Dein Model weiß doch gar nichts vom Controller, wie willst du ihm irgendwas übergeben?
Generell sollte Model dem Controller auch keine Werte übergeben. Evtl die Listener (die der Controller ggf. beim Model anmeldet) benachrichtigen, dass sich Werte geändert haben, dann holt sich der Controller selber die Werte.


----------



## GNA (22. Jan 2011)

achso, also gibt es effektiv keine Möglichkeit, das die Variablen vom Model zum Controller kommen, da das Model ja laut Objektorientierung nichts vom Controller wissen darf.

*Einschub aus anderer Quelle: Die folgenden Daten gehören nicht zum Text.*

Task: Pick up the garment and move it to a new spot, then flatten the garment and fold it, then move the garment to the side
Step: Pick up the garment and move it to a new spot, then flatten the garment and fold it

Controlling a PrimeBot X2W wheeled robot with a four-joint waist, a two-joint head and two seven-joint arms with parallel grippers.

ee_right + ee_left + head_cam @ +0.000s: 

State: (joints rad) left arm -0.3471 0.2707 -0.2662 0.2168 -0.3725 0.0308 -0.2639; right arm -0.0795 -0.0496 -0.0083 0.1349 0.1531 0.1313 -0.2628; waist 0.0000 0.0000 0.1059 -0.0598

Also muss ich defakto alle Variabeln die ich in den oberen Klassen brauche, im Controller auflisten und diese dann auf die unteren Klassen übergeben, hab ich das richtig verstanden?


----------



## XHelp (22. Jan 2011)

Das hat nichts mit Objektorientierung zu tun, wenn, dann mit MVC.
Ich verstehe nicht so ganz war du überhaupt willst, deswegen kann ich dir auch keine konkretere Antwort geben:
- Warum willst du dem Controller Variablen übergeben
- Was heißt "Variablen im Controller auflisten"
- Welche Unterklassen?
usw


----------



## GNA (22. Jan 2011)

Ich will dem Controller Variablen übergeben, damit ich sie auf andere Klassen weiterverteilen kann. Die Idee ist bei genauerer Betrachtung total blödsinnig, da wie du schon sagtest das Model vom Controller ja garnichs weiß!
Unterklassen in dem Sinne, dass sie in der Hierarchie unter dem Controller stehen, also nicht auf ihn zugreifen dürfen, aber umgekehrt schon.

- Was heißt "Variablen im Controller auflisten"
Da weiß ich nicht, was du meinst  .

Ich denke ich hab es jetzt verstanden. Ich muss die Variablen im Controller haben, damit ich sie verteilen kann. Wenn ich sie ändern muss, kann ich das entweder über den Rückgabewert der Methoden oder über den von dir erwähnten Listener machen. Damit ist die Frage erledigt, es funktioniert. THX 4 HELP


----------